After a long, grim winter that refused to quit, it’s finally spring. Robin’s egg blue sky, fluffy clouds, a gorgeous breeze, and all the birdsong you could hope for on such a perfect day. I sit out on my back porch and watch the leaves dancing in that soft breeze with an even softer Husky by my feet. Hento lifts his snoot and gently sniffs what the wind brings to him, radiating contentment. We’ve done this, almost exactly this, many times together; it’s one of his favorite ways to spend a fine afternoon.
It’s impossible to believe that right now, in this perfect spring moment, my dog is dying.
He doesn’t even look sick. A little tired maybe, but he has always taken things at a slower pace than most other dogs. Shortly after my thyroid crisis in 2020, he was diagnosed with hypothyroidism too, which had explained a lot about why he wasn’t the ball of energy and mischief that people always expect from a Husky. That could be why it took us a while to notice the first signs when the lymphoma hit him.
I don’t know. I don’t know. My vision blurs as I look down at my sweet Hento by my feet and I just don’t know. Could we have bought him more time if we’d caught it sooner? Were there any signs he would have let us see? For the four years he’s lived with us, Hento has always remained something of an enigma, past trauma turning him inward to guard his feelings. I get it, but I’ve always wished he would let me in, now more than ever.
But even if he had, would I have noticed? Jon and I have been wrapped up in our stupid human bullshit all year as we’ve handled the passing of his father in February and the resulting estate chaos.
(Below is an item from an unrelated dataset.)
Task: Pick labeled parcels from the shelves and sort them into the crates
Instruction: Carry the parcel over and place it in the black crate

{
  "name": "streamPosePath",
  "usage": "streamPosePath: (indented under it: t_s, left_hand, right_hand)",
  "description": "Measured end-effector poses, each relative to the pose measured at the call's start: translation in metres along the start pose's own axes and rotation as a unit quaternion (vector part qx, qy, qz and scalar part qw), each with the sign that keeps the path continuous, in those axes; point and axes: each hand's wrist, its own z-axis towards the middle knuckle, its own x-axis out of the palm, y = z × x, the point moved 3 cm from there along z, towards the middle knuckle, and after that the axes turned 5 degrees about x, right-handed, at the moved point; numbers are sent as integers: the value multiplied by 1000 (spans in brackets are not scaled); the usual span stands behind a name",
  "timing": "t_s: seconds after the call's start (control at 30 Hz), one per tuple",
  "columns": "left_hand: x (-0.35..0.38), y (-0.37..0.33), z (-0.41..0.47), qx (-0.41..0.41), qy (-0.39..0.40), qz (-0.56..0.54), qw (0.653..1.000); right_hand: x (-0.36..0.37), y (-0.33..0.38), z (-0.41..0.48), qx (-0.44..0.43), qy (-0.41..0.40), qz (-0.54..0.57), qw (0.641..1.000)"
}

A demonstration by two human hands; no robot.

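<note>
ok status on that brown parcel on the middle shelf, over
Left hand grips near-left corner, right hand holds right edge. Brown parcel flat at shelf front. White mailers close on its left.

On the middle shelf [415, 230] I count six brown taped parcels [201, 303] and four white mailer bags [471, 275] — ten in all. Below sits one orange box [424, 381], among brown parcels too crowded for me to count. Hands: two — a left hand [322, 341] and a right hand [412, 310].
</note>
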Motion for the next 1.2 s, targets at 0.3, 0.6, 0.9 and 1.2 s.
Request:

We keep saying we’ll take Hento someplace nice for a long weekend when we’re done managing the estate.
We keep apologizing to him for the time we have to spend away from home, cleaning out the old house to sell. It’s a crumbling disaster and the toll the work takes on us is as brutal emotionally as it is physically. We come home drained, to a dog who doesn’t even seem to miss us because he’s so angry at us for being gone. Another emotional blow.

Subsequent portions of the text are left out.